Ekstremisme Digital: Algoritma media sosial sering mempromosikan konten ekstrem. Kami, para santri, harus menjadi counter-narrative yang massif dan persuasif. Ini jihad kami di era digital.
Dari pengalaman saya sebagai santri yang terus belajar, saya merekomendasikan beberapa langkah strategis:
Penguatan Literasi Digital: Setiap pesantren harus memiliki program literasi digital yang sistematis. Kami tidak hanya mengonsumsi, tetapi harus memproduksi konten positif yang mencerahkan.
Kolaborasi Global: Pesantren harus membuka diri untuk pertukaran pelajar dan kerjasama dengan lembaga pendidikan internasional. Kami harus berani keluar dari zona nyaman.
Entrepreneurship Santri: Mengembangkan ekonomi pesantren melalui kewirausahaan sosial yang berdampak luas. Santri harus mandiri secara ekonomi agar bisa lebih bebas berkhidmat.
Keterlibatan Publik: Kami, santri, harus lebih vokal dalam isu-isu publik: lingkungan, korupsi, ketidakadilan, dengan tetap menjaga etika dan adab yang telah diajarkan para kyai.
Penutup
Delapan puluh tahun sejak Resolusi Jihad 1945, api perjuangan santri tak pernah padam. Sebagai santri generasi penerus, saya merasakan api itu menyala di dada kami. Yang berubah hanya bentuk perjuangan: dari bambu runcing ke keyboard, dari medan perang ke ruang kelas dan media sosial, dari mempertahankan kemerdekaan fisik ke membangun peradaban yang berkeadilan.

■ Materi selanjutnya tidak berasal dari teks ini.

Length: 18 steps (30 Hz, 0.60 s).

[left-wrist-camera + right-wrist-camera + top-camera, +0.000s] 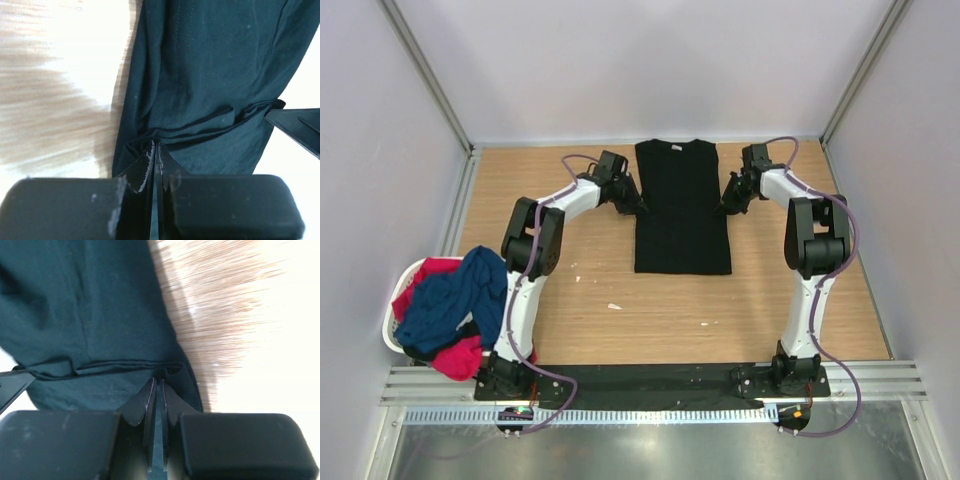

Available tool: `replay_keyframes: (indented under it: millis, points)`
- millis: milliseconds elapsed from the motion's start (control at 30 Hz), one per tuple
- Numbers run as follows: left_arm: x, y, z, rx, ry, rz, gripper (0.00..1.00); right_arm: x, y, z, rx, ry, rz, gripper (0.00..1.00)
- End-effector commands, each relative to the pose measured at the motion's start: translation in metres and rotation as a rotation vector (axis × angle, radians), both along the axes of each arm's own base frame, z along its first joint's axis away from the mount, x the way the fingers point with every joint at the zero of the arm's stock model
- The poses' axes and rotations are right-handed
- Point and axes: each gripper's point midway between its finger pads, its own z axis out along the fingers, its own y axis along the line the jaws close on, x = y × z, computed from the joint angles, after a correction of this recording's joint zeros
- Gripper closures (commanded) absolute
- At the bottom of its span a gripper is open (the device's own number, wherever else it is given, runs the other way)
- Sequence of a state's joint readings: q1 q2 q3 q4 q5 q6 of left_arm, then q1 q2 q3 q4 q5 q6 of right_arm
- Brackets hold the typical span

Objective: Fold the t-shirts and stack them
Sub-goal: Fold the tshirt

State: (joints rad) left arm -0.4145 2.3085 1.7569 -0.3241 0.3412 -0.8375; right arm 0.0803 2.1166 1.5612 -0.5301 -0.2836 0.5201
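Left hand [155, 148] and right hand [156, 383] clenched the black t-shirt [682, 210] at twelve o'clock; navy t-shirt [455, 295] and red t-shirt [460, 358] lay unfolded at eight.

Black shirt [682, 205]: plain blk; reads dk teal in wrist views. Navy shirt [455, 295]: dk blue, plain. Red shirt [438, 270]: red-pink, plain. Basket [392, 332]: white. Table [620, 320]: tan wood grain. Arms [517, 305]: white w/ blk joints. Cables [567, 160]: purple.
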Motion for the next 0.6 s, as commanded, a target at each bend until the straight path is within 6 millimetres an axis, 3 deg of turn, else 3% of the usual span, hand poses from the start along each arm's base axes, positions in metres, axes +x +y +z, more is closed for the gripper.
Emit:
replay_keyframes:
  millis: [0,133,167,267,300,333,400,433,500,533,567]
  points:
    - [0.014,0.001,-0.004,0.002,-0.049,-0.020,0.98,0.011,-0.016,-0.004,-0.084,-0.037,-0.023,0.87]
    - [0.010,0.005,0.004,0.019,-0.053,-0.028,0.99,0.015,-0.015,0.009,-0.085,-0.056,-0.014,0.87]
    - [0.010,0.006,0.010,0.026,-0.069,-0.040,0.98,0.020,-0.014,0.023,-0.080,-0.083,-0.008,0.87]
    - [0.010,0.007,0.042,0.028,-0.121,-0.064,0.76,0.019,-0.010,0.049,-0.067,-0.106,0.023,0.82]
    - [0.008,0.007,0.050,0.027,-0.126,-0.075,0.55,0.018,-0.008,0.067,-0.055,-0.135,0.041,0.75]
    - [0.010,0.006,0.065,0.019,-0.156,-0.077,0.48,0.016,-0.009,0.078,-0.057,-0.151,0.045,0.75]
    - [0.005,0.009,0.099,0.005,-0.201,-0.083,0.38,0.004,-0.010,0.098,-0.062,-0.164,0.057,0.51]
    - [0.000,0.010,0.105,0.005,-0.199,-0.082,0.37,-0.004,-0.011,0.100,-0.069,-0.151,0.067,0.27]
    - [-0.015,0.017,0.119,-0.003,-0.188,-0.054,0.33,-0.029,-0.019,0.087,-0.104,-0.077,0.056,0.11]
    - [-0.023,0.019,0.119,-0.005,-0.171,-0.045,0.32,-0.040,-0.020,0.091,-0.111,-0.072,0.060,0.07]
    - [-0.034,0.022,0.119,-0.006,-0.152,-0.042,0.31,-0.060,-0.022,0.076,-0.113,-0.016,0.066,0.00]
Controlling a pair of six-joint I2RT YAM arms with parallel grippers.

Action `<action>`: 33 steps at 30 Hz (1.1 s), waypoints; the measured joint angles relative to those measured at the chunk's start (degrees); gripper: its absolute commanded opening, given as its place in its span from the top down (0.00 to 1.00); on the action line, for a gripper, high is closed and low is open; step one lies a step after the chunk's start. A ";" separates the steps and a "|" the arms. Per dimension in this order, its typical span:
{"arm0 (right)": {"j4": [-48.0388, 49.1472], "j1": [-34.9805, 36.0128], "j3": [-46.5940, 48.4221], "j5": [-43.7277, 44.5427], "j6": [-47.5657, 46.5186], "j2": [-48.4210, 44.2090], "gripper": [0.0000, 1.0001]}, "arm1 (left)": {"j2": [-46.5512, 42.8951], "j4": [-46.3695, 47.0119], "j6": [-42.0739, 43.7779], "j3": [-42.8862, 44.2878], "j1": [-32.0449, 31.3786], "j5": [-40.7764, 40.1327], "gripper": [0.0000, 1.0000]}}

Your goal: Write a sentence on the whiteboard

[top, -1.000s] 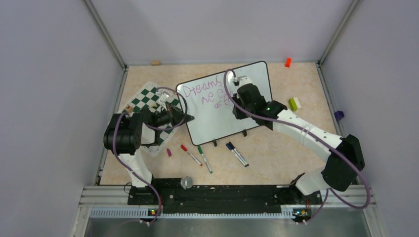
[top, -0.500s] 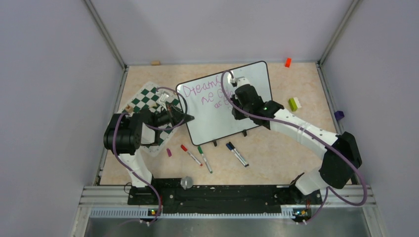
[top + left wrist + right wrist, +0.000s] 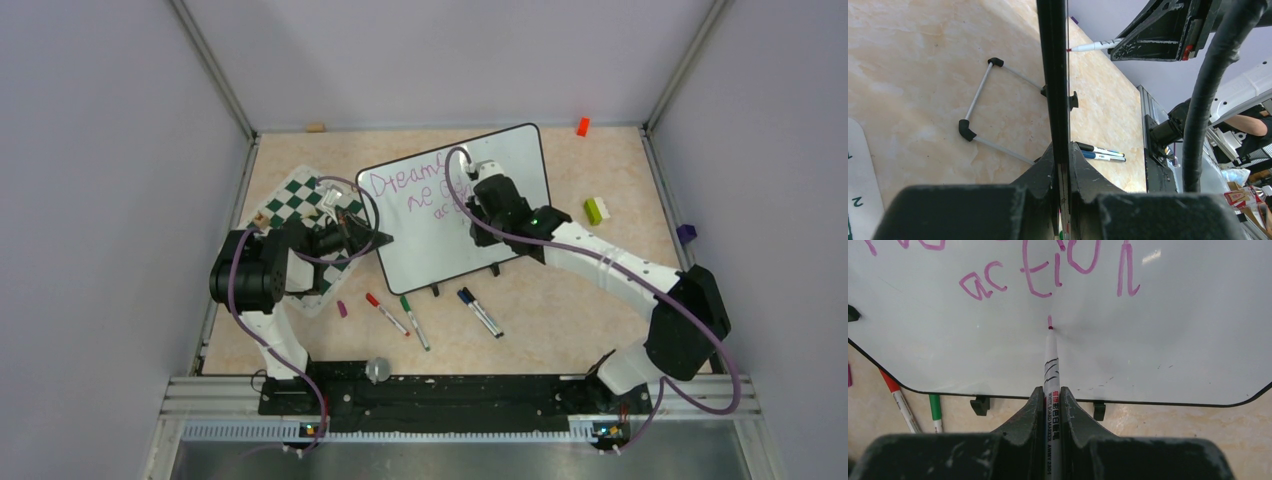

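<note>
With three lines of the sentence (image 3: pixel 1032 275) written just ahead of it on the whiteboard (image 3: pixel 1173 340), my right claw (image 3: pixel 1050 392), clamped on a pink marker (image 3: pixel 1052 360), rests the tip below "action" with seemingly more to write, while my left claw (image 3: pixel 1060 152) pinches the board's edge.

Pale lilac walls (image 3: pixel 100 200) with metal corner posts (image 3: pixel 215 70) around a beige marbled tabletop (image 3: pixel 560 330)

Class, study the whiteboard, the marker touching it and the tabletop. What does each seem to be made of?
The whiteboard: glossy white coated panel, perhaps melamine or painted steel; it mirrors a light.
The marker: smooth white plastic barrel, by its printed lettering and moulded look.
The tabletop: beige marble-patterned surface, probably laminate, judging by mottled veins and faint sheen.
</note>
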 measured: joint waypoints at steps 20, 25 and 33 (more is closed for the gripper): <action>-1.81 0.13 -1.73 -0.72 -0.07 -0.44 1.00 | 0.00 0.04 0.02 0.00 0.00 0.00 1.00; -3.06 0.11 0.87 -0.44 -0.57 0.87 1.00 | 0.00 0.04 0.00 0.00 0.00 0.00 1.00; -3.17 0.00 2.78 -0.28 -1.25 1.60 1.00 | 0.00 0.04 0.00 0.00 0.00 -0.02 1.00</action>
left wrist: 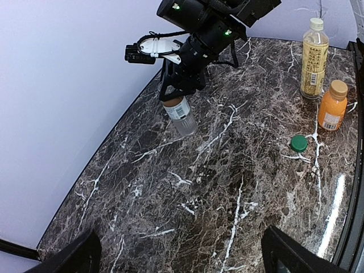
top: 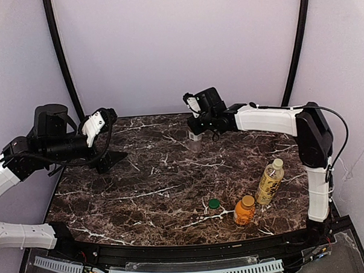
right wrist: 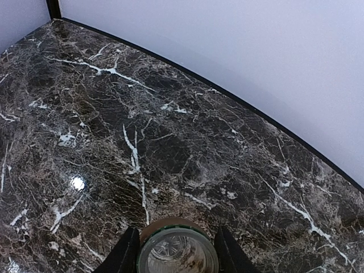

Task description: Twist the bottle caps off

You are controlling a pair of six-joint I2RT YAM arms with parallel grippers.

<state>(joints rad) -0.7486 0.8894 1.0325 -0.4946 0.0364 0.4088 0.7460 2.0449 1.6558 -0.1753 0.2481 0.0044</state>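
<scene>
— Two stand capped at lower right: the orange bottle and yellow-labelled bottle.
— And the brownish bottle?
— Upper centre, uncapped, clamped in my right gripper; left gripper gapes wide, empty.

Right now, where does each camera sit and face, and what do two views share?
Top: above and behind, looking down on the table; both arms show.
Left wrist: faces the right gripper holding the open bottle; own fingers show.
Right wrist: looks down into that bottle, between own fingers.
Top and left wrist share the green cap.
</scene>
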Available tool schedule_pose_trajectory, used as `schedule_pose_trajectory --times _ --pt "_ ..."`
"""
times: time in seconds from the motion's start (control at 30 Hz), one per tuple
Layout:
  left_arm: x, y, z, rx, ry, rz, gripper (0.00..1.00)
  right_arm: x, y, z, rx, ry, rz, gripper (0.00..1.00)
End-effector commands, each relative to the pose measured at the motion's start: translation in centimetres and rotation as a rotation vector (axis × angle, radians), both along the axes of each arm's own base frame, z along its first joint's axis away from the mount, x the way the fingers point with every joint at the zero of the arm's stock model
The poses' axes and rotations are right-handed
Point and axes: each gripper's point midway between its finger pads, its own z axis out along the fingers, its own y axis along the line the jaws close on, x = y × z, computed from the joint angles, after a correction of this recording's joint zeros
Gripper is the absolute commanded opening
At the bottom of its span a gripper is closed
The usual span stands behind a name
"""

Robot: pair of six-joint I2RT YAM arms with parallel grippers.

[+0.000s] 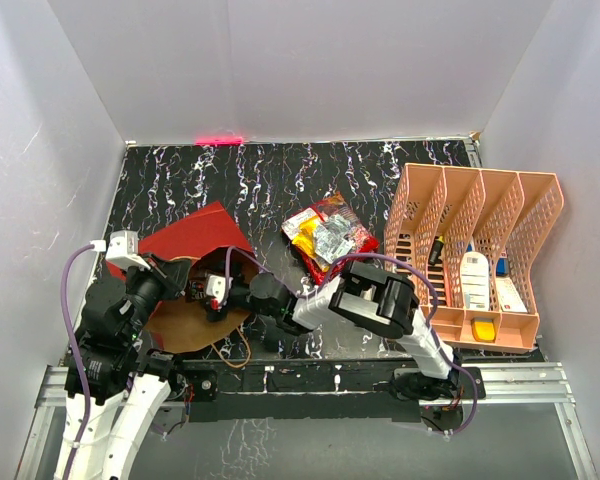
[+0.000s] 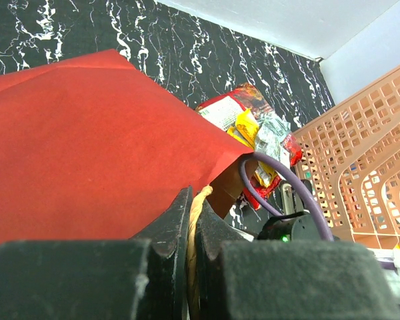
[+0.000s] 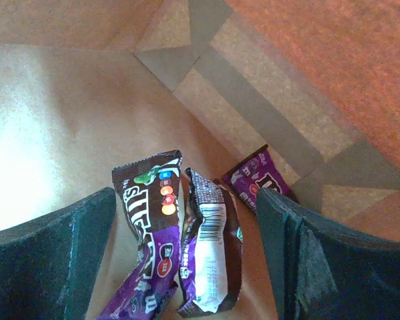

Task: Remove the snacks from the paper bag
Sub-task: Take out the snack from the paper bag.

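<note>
Black table (image 1: pixel 280 180) holds file rack (image 1: pixel 500 200) beside snacks (image 1: pixel 328 238); left claw (image 2: pixel 192 215) pinches paper bag (image 2: pixel 87 147).

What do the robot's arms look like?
Chunky white tubes with black joints. A purple cable loops along the left arm, and another along the right arm. Their fingers are flat, dark, fuzzy-looking pads.

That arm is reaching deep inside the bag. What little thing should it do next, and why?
Probably ease the right tool down and shut it on the barcode packet. That packet lies between the open fingers, beside a purple packet on the bag floor. A third packet lies farther in. The left tool pinches the handle, seemingly holding the mouth open.
</note>
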Motion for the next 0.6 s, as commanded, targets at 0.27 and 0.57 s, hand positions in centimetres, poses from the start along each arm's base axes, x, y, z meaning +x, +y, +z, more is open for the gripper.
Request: schedule_pose_trajectory --times 0.27,0.57 --pt "0.0 -0.2 0.7 -0.008 -0.031 -0.010 0.00 0.0 0.9 -3.8 -0.063 0.120 0.003 0.76" --pt "0.4 -0.2 0.2 -0.002 -0.003 -0.005 0.00 -0.6 0.1 -3.9 -0.081 0.183 -0.001 0.54"
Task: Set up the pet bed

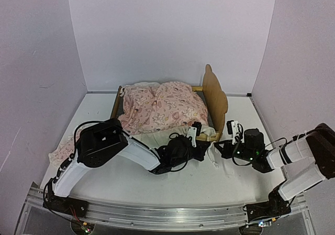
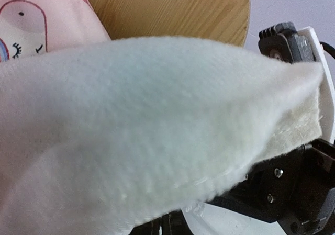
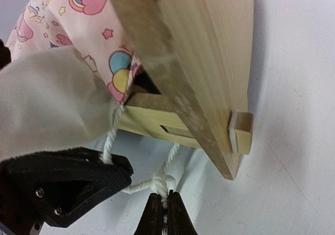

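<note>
The pet bed (image 1: 215,99) stands at the back of the table, its plywood headboard (image 3: 193,62) on the right. A pink patterned blanket (image 1: 159,107) is heaped over it and hides the mattress. My left gripper (image 1: 198,138) is at the bed's near right corner, shut on the blanket's white fleecy underside (image 2: 157,125). That fleece drapes over its fingers and hides them in the left wrist view. My right gripper (image 3: 167,198) sits just right of it, shut on the knot of a white cord (image 3: 144,182) that runs under the bed corner. The two grippers nearly touch.
A fold of the pink blanket (image 1: 60,151) trails off the bed onto the white table (image 1: 220,188) at the left. White walls close in the back and both sides. A metal rail (image 1: 157,214) runs along the near edge.
</note>
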`<state>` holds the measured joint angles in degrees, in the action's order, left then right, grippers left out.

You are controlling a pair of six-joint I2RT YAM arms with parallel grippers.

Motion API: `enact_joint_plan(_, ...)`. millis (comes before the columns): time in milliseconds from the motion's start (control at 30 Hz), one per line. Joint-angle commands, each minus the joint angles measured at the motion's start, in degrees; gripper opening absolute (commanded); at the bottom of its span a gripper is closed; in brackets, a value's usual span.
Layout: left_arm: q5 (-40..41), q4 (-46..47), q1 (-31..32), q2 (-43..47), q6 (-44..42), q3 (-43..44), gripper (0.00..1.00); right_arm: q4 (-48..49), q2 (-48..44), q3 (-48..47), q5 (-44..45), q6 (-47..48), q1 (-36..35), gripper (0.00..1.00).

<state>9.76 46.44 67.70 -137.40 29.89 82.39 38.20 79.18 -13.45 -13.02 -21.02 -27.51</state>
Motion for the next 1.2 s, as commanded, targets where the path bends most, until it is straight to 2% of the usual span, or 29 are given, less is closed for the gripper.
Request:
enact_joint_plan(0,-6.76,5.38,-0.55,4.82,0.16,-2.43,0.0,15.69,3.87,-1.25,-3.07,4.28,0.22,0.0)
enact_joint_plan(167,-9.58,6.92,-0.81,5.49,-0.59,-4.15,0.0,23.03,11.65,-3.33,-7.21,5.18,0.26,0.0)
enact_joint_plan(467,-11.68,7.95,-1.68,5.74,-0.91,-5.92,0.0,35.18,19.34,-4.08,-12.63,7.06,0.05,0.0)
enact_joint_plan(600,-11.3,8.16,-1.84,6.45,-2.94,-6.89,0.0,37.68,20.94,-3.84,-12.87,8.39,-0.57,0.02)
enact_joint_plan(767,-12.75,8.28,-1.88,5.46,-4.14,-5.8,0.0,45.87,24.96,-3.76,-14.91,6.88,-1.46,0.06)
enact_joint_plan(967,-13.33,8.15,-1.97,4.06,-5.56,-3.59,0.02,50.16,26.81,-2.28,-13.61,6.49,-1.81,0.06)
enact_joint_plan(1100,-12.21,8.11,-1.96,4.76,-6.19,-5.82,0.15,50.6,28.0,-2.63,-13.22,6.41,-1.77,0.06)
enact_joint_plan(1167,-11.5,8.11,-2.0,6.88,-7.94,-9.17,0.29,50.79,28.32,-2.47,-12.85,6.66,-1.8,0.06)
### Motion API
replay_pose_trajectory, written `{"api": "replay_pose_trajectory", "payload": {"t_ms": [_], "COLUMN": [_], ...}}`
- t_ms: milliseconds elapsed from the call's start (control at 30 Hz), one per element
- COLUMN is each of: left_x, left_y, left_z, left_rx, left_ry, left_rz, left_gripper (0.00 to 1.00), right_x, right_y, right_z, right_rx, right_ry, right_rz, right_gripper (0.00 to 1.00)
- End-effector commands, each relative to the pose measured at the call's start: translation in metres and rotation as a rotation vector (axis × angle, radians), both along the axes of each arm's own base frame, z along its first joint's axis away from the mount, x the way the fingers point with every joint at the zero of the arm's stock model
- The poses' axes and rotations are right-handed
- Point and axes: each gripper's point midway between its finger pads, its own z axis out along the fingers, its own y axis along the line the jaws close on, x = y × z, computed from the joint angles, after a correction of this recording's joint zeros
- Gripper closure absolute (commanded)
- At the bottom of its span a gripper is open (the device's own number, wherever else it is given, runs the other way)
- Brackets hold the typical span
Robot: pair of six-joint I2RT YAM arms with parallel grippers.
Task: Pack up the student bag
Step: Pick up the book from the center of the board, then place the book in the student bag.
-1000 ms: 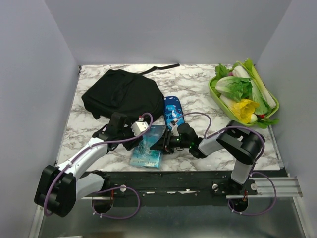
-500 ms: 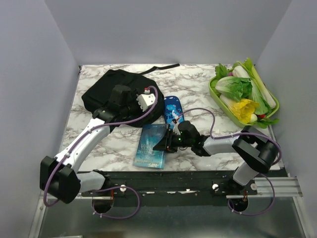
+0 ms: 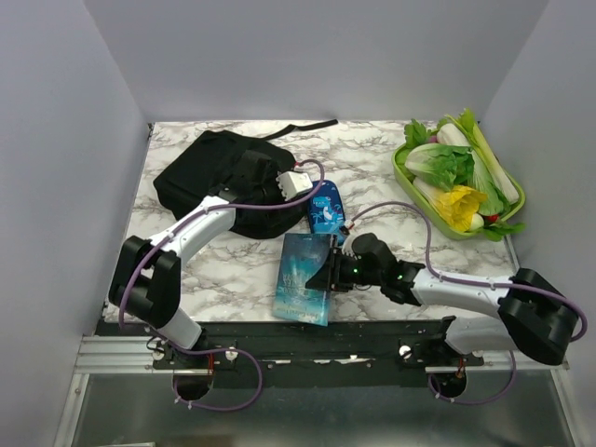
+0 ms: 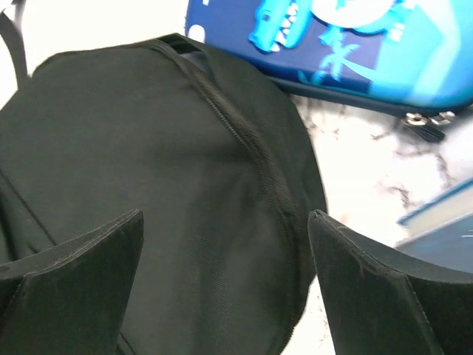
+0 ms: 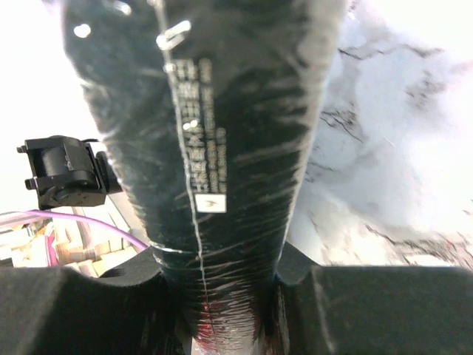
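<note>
The student bag [image 3: 223, 182] lies at the back left of the desk [image 3: 186, 270]. The left gripper [image 4: 225, 222] hangs over its right end, fingers [image 4: 81, 274] spread and holding nothing. A blue pencil case [image 3: 326, 207] lies just beside the bag. Nearer, the right gripper [image 3: 330, 277] has its fingers pinching a teal book [image 3: 303, 279]. A green tray [image 3: 414, 196] of vegetables sits far right.

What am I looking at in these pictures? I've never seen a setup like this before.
These are two robot arms bolted to a marble table. The wide picture comes from a camera above and behind them. The two close-ups come from cameras on their wrists. On the table are a black backpack, a blue pencil case and a tray of vegetables. The left hand is open over the backpack, holding nothing. The right hand grips a blue-green book by its edge.
</note>
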Motion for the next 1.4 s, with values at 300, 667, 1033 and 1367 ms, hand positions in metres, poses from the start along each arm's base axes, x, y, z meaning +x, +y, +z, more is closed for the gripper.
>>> {"api": "replay_pose_trajectory", "payload": {"t_ms": [300,667,1033,1367], "left_x": [0.028,0.008,0.051,0.068], "left_y": [-0.021,-0.043,-0.015,-0.004], "left_z": [-0.017,-0.013,-0.032,-0.003], "left_rx": [0.009,-0.046,0.108,0.104], "left_ry": [0.055,0.115,0.020,-0.087], "left_rz": [-0.001,-0.062,0.109,0.203], "left_gripper": [0.05,0.06,0.23,0.68], "right_x": [0.024,0.025,0.025,0.022], "right_y": [-0.060,-0.080,-0.084,-0.085], "right_z": [0.024,0.035,0.040,0.044], "right_rx": [-0.015,-0.011,0.001,0.026], "right_ry": [-0.122,-0.135,-0.139,-0.141], "right_rz": [-0.169,-0.203,-0.223,-0.231], "right_gripper": [0.99,0.99,0.99,0.99]}}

Hari Santri 2025 mengingatkan kami bahwa perjuangan belum selesai. Selama masih ada ketidakadilan, kebodohan, dan kemunduran moral, kami para santri memiliki tugas suci untuk terus berjihad—dengan ilmu, dengan karya, dengan kasih sayang, dan dengan keteladanan.
Mengawal Indonesia merdeka adalah amanah sejarah yang kami terima dari tangan para pendahulu. Menuju peradaban dunia adalah cita-cita mulia yang kami wariskan untuk generasi selanjutnya. Keduanya hanya mungkin kami wujudkan jika kami tetap setia pada prinsip dasar: iman yang kokoh, ilmu yang luas, dan amal yang nyata.
Saya bangga menjadi santri. Saya bangga menjadi bagian dari sejarah panjang perjuangan ini. Dan saya berkomitmen untuk terus belajar, terus berkarya, dan terus mengabdi untuk Indonesia dan peradaban dunia.
Selamat Hari Santri 2025. Jayalah Santri Indonesia!
Ditulis dengan penuh kerendahan hati oleh seorang santri yang masih terus belajar menuntut ilmu dan mengabdi kepada bangsa.